What is a Functional Approach?
Organizations (companies) are complex systems that must somehow be deconstructed in order to be manageable. A common way to decompose a company is to divide it hierarchically into functional departments (e.g., sales and production). Such an approach would be described as ‘Functional’ (Figure 1).
In the case of a functional approach, a company is actually hierarchically divided into ‘sub-companies’, each performing a specific function (e.g., sales and production). This offers several benefits, since it divides a big system into smaller systems that are more specialized and easier to manage (as they are less complex).
The major drawback of a functional approach is that a company needs to perform as a whole when producing a specific outcome. In other words, different functional departments have to communicate and collaborate in an efficient and effective way. However, since each organizational department is usually managed vertically (i.e., top-down), responsibilities will be non-transparently divided amongst separate functional units.
Consequently, problems that occur at the interfaces between departments are often given less priority than the short-term goals of the departments themselves. This leads to little or no improvements for customer-facing aspects, as actions are usually focused on departmental functions rather than those which offer benefits to the organization as a whole.
It is also worth keeping in mind that end customers and their requirements are not always visible to all departments (i.e., Sales typically has contact with customers, whereas Production does not).
What is a Process Approach?
In contrast to a functional approach, a ‘Process’ approach does not divide a company into smaller concepts (a top-down approach), but instead defines the ways (i.e., processes) in which particular services or products are developed.
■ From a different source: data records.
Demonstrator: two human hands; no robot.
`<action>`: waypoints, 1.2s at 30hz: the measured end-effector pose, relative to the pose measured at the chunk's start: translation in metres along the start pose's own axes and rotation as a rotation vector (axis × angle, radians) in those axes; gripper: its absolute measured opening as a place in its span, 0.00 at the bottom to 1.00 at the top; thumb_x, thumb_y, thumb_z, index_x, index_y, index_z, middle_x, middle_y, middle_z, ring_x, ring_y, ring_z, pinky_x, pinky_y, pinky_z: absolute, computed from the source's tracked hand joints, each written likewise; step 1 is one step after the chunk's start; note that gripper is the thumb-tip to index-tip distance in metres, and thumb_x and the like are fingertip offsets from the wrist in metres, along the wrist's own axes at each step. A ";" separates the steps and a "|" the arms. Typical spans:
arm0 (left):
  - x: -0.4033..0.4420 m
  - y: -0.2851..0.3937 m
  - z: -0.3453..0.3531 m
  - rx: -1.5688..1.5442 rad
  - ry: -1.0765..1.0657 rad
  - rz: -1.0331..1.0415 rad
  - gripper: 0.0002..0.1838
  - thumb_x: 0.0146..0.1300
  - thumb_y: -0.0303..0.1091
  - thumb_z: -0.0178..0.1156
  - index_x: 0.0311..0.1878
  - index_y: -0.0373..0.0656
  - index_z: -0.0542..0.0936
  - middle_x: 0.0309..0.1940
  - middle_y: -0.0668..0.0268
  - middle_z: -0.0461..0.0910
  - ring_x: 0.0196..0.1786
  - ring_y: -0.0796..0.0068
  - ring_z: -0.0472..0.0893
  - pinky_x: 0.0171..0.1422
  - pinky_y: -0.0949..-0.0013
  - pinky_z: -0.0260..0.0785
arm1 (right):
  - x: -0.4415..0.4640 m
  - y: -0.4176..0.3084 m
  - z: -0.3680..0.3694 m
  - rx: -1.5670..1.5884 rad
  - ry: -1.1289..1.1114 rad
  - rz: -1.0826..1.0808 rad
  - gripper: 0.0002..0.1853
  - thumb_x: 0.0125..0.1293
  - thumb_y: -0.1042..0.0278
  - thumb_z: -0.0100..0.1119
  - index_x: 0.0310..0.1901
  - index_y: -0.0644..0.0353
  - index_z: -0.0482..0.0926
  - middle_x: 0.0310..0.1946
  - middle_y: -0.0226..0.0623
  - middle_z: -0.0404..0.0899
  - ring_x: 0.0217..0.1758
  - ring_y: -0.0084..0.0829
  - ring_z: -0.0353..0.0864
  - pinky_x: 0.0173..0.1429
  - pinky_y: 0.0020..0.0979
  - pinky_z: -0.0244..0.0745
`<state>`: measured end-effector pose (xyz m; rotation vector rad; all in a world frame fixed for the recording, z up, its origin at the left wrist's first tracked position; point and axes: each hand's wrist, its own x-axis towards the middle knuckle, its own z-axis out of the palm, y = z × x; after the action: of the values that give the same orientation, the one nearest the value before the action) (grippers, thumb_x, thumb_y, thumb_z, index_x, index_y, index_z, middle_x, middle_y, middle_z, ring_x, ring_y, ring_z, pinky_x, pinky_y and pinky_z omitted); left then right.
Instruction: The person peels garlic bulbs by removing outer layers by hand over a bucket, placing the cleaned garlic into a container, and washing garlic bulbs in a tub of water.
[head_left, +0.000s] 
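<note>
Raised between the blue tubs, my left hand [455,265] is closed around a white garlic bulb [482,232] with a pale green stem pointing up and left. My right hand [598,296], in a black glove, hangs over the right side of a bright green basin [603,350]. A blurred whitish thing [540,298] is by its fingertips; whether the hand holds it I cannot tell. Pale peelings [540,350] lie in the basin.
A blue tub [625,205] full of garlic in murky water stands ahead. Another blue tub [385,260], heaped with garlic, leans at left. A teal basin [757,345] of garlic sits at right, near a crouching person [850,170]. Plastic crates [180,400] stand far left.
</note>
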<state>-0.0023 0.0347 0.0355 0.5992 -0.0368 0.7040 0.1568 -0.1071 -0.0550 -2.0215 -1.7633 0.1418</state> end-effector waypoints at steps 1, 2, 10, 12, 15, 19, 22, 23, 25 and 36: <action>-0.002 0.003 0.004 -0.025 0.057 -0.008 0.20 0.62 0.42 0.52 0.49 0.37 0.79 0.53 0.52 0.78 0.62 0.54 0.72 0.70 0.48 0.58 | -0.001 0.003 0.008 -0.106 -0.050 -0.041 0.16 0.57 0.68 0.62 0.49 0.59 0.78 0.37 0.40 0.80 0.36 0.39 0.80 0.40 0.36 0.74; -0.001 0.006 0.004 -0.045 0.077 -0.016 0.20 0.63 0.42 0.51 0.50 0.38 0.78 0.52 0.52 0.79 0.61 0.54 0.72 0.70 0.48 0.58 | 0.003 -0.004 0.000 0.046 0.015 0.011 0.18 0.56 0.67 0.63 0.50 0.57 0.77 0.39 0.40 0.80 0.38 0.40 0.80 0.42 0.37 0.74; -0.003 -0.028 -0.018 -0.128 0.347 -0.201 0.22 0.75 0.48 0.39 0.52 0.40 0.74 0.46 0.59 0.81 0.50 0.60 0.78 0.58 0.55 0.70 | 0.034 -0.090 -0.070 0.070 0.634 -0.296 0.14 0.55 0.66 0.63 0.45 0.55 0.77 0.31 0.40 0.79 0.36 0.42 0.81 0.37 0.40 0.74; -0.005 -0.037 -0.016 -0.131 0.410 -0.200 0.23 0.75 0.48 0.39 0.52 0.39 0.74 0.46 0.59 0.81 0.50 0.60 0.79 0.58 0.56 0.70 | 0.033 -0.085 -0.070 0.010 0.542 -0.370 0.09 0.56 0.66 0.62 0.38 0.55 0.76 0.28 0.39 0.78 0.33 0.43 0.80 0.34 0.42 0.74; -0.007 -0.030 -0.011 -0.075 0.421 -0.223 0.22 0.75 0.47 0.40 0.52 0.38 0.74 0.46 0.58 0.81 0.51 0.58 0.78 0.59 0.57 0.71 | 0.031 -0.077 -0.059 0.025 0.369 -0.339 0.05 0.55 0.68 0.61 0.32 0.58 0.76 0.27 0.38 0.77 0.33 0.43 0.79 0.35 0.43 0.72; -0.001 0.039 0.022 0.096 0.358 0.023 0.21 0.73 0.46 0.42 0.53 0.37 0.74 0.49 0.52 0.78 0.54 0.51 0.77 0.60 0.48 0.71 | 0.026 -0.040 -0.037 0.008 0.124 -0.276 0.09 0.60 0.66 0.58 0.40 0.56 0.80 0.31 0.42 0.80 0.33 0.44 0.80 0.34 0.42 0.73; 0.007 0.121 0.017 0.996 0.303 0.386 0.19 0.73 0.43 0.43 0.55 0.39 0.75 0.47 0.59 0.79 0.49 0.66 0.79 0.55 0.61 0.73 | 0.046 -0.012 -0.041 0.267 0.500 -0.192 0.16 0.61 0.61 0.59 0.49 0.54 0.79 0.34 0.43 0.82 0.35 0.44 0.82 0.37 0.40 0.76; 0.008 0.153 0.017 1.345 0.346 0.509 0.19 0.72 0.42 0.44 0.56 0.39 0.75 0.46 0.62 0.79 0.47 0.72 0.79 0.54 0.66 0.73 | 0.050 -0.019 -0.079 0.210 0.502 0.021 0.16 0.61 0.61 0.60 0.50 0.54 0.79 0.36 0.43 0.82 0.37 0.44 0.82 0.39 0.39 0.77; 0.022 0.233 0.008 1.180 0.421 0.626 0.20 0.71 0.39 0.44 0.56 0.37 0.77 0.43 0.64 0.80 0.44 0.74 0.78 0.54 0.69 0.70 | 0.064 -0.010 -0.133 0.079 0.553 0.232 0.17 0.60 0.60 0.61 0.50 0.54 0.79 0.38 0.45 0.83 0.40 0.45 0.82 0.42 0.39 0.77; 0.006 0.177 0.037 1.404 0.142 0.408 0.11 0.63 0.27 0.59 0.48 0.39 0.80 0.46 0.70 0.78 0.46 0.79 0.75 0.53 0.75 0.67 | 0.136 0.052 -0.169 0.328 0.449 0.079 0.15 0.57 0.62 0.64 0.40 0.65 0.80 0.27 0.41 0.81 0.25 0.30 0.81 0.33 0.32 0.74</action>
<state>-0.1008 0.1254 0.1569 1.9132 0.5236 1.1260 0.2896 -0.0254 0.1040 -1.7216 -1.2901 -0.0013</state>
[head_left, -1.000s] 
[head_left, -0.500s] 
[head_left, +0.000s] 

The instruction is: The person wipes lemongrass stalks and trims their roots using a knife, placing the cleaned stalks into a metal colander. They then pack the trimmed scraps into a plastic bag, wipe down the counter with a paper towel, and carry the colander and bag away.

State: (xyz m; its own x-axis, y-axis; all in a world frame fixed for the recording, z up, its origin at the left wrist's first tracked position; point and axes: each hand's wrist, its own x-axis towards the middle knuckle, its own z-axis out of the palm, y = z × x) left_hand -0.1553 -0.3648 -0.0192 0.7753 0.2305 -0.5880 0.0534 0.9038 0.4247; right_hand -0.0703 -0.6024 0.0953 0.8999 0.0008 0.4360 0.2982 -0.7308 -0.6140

This means that a process approach connects different organizational functions to produce a specific outcome.
Graphically, a process approach is most commonly represented as a horizontal cross-section of organizational functions (Figure 2).
Each organization runs many processes, which are typically divided into Managerial, Production, and Supporting processes. The application of a system of organizational processes, together with the identification, interactions, and management of these processes, can be referred to as a ‘Process’ approach.
The processes are managed as a ‘System’ by creating a network of processes and understanding their interactions. The consistent operation of this network is commonly referred to as the ‘System’ approach to management.
A process approach is a common way of improving the performance of an organization.
What Benefits Does a Process Approach Provide?
A process approach offers several benefits when compared to the traditional, functional approach:
- It focuses on integrating, aligning, and linking processes and organizational functions effectively to achieve planned goals and objectives.
- It allows an organization to focus on improving its effectiveness and efficiency by focusing on end-products and customers.
- It enables and facilitates consistent performance through well-defined workflows which, in turn, provide assurance to customers about the organization’s quality and capability.
- It promotes the smooth and transparent flow of operations and information within the organization.
- It treats processes as valuable assets and focuses on continual improvement of process execution and process outcomes.
- It contributes to lower costs and shorter cycle times through continual improvement and the effective use of resources.
- It facilitates the involvement and empowerment of people and the clarification of their responsibilities while also minimizing the risk of potential conflicts.
The Role of BPMN in a Process Approach:
BPMN plays a central role in a process approach because it enables us to visually represent business processes in a standardized way. It does this by linking different types of organizational assets into a flow of activities that fulfill a common objective, such as providing a product or service to a customer.
Finally, BPMN is executable, meaning that defined business processes can be executed on process engines, enabling the automation of organizational processes.